IN THE UNITED STATES DISTRICT COURT
SOURTHERN DISTRICT OF FLORIDA
KENNETH REEL and EMILY REEL,
Individually and as the representatives of a
Class of similarly-situated persons,
Plaintiffs,
vs.
BILLY MCFARLAND, an individual;
JEFFREY ATKINS a/k/a JA RULE, an
individual; FYRE MEDIA, INC., a Delaware
corporation; FYRE FESTIVAL, LLC, a
Delaware limited liability company; 42WEST,
LLC, a Delaware limited liability company;
MATTE PROJECTS, LLC, a New York
limited liability company; DOES 1-50,
Defendants.
____________________________________/
Case No: 1:17-cv-21683-FAM
DEFENDANT MATTE PROJECTS, LLC’S MOTION TO DISMISS
THE CROSS CLAIM OF DEFENDANT JEFFREY ATKINS
AND SUPPORTING MEMORANDUM OF LAW
Pursuant to Federal Rule of Civil Procedure 12(b)(6), Defendant MATTE PROJECTS,
LLC
1
moves to dismiss the “Second Cross-Claim” of Defendant Jeffrey Atkins, a/k/a Ja Rule
(the “Cross-Claim”).

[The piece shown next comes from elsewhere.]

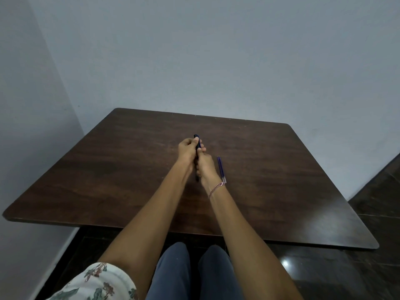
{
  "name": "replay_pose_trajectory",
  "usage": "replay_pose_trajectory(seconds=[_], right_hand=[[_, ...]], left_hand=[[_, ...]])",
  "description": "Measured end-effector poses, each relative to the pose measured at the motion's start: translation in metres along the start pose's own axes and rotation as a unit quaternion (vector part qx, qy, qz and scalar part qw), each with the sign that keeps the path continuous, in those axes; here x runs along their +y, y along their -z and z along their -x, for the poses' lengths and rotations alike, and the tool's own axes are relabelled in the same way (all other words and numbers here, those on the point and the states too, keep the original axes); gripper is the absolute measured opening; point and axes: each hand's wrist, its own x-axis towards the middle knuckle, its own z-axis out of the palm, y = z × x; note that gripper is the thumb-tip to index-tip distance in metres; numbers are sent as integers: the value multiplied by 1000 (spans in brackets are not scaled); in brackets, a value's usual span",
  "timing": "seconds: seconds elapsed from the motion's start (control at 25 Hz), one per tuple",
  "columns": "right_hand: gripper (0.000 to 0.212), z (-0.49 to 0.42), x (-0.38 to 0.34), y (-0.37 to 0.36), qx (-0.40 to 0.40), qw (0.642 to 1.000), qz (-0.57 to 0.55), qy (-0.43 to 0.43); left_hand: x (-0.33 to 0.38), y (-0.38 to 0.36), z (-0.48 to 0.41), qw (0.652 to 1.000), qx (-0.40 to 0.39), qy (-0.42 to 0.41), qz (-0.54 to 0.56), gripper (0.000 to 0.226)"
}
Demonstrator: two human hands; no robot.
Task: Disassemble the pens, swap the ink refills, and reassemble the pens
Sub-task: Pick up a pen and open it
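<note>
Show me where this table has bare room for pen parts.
Bare wood: the whole left side of the table, from the left hand out to the edge; the far strip toward the wall; the right side beyond the blue refills. Crowded: the middle, where both hands grip the pen, the refills close by the right hand.

**Pen mostly buried in two hands**

The left hand and right hand covered most of the pen. Only its dark far end and a sliver near the wrists showed, so whether it was whole or parted could not be told. The thin blue refills on the table were too small to count, their near tips blurring into the bracelet. The floral sleeve and knees ran off the near edge.
</note>
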Motion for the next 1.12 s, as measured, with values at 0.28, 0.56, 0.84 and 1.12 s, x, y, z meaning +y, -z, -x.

The Cross-Claim purports to state a claim for indemnification and/or
contribution, but falls woefully short of properly pleading such claims. Specific grounds for this
Motion are set forth more fully in the accompanying Memorandum of Law.
1
Matte Finish, LLC entered into a contract to provide creative services to Fyre Media in
connection with the Fyre Festival. The Complaint incorrectly names Matte Projects, LLC (an
entity related to Matte Finish, LLC) as a Defendant in this matter.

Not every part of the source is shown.